=== What the task asks ===
Search each line below for the word "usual" and list those that contain it.

*** Opening Listed records ***

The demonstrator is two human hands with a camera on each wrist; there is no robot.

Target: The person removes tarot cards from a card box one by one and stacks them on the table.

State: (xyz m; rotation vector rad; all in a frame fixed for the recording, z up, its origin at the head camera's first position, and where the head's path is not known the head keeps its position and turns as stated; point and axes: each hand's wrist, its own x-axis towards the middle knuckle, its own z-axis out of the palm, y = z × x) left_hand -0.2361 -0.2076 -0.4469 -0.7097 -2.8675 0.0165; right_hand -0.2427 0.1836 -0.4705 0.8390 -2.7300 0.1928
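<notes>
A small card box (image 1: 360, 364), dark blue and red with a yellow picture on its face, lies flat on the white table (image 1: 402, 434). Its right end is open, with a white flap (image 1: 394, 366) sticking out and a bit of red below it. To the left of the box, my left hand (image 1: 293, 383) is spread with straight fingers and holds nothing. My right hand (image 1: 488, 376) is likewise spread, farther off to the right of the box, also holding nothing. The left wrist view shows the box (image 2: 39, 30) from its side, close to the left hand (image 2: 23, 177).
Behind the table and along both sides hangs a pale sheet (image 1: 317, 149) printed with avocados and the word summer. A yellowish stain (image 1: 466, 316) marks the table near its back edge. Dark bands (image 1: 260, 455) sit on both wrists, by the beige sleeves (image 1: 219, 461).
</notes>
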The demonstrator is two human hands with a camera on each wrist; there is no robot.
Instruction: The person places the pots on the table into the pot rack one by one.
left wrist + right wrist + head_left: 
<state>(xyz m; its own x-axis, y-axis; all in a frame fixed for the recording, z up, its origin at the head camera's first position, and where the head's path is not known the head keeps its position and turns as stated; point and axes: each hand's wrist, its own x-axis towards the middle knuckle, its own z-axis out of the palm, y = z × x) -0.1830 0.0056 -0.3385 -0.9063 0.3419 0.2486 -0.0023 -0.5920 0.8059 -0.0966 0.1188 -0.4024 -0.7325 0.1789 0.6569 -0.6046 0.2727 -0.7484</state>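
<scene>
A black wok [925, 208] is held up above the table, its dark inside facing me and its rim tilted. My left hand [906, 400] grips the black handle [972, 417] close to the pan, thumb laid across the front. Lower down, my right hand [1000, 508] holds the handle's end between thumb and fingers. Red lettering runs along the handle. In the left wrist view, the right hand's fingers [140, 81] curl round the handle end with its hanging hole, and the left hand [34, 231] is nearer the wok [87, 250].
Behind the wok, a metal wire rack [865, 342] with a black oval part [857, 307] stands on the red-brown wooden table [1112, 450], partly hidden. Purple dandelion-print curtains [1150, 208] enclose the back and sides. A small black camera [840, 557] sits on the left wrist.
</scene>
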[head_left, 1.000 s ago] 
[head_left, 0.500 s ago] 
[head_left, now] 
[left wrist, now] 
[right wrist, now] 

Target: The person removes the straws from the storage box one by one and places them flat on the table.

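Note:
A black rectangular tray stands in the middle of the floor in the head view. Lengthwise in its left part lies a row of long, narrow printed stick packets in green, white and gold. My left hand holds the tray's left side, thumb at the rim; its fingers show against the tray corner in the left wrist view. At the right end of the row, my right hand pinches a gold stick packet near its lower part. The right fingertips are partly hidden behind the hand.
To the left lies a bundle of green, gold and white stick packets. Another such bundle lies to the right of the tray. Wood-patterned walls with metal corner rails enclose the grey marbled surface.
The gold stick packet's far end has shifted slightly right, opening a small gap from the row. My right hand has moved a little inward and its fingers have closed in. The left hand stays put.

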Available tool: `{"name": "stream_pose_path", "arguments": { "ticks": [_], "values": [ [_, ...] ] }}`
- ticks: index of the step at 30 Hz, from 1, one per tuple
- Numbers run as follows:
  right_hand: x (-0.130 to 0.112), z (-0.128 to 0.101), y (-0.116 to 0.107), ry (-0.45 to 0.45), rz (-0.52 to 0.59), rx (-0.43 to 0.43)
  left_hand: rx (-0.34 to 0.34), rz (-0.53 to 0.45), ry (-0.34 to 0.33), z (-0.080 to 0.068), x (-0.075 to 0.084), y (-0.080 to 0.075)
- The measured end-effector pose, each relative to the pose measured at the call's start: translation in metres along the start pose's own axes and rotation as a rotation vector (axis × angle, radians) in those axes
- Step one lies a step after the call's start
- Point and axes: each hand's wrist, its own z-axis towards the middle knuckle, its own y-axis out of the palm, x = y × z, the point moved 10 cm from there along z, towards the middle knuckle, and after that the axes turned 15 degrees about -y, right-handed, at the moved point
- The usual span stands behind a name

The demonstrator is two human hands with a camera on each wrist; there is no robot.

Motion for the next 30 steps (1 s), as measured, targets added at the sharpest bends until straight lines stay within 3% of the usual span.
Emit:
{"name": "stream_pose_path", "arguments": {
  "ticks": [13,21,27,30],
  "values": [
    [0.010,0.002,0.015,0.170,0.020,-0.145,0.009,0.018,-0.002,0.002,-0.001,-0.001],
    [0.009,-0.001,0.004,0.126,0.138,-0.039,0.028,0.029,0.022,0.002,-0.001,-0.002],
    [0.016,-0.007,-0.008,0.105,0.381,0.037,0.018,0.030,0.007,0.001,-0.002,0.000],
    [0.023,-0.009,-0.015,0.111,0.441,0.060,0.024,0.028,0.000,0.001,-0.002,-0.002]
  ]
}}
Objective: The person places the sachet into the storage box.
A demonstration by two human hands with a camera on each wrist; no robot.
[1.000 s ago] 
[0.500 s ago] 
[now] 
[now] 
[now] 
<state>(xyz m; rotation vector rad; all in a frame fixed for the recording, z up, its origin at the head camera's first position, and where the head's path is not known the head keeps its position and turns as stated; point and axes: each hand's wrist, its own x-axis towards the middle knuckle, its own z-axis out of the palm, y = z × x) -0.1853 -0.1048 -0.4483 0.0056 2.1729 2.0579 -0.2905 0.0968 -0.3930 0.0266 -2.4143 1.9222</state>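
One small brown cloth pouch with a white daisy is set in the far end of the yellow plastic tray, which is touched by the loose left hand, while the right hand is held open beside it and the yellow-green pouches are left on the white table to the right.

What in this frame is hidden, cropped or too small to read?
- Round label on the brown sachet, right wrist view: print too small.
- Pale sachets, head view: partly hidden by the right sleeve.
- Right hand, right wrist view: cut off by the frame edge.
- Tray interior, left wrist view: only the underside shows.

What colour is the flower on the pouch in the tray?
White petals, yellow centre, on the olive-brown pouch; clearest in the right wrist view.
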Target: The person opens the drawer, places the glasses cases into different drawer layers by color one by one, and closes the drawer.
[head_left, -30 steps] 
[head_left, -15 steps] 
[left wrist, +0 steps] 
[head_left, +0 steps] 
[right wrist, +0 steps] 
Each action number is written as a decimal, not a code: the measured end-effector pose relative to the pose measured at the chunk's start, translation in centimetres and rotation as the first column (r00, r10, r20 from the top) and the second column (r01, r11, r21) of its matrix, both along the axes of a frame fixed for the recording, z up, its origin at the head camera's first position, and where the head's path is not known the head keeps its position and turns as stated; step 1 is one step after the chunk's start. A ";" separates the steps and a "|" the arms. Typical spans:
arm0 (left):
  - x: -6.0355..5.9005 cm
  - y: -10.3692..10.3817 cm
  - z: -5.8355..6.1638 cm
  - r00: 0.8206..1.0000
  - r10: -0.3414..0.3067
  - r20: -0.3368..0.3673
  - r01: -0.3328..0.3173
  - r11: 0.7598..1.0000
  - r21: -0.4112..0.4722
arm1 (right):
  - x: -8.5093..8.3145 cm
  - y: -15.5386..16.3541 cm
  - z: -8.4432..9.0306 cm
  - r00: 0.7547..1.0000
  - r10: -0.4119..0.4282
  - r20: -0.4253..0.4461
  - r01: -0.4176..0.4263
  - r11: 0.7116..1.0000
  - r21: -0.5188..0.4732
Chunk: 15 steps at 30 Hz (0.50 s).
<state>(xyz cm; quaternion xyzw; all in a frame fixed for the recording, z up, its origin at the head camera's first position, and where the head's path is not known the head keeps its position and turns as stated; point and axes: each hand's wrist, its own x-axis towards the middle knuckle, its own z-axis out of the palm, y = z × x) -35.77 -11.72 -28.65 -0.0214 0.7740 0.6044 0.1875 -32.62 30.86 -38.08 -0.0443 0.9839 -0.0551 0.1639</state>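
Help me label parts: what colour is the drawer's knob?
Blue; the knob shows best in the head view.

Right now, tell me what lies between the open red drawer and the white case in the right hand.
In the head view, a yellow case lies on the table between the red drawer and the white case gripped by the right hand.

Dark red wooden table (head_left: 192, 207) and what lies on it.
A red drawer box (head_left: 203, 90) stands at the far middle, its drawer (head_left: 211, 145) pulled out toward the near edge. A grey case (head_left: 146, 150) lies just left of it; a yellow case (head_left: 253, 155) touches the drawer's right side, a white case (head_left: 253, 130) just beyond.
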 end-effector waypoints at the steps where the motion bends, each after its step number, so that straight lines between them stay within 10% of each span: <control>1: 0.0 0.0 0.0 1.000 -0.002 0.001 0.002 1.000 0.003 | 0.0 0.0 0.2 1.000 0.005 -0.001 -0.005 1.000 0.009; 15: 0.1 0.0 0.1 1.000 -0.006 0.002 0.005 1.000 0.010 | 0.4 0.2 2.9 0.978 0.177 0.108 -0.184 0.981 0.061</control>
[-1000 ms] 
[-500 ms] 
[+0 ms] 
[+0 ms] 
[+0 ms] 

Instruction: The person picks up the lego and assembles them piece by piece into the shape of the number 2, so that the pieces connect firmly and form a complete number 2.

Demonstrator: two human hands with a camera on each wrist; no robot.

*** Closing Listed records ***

=== Task result ===
- The usual span stands behind a name
Motion for the next 30 steps (1 s), as measured, targets added at the sharpest bends until straight lines stay within 3% of the usual span.

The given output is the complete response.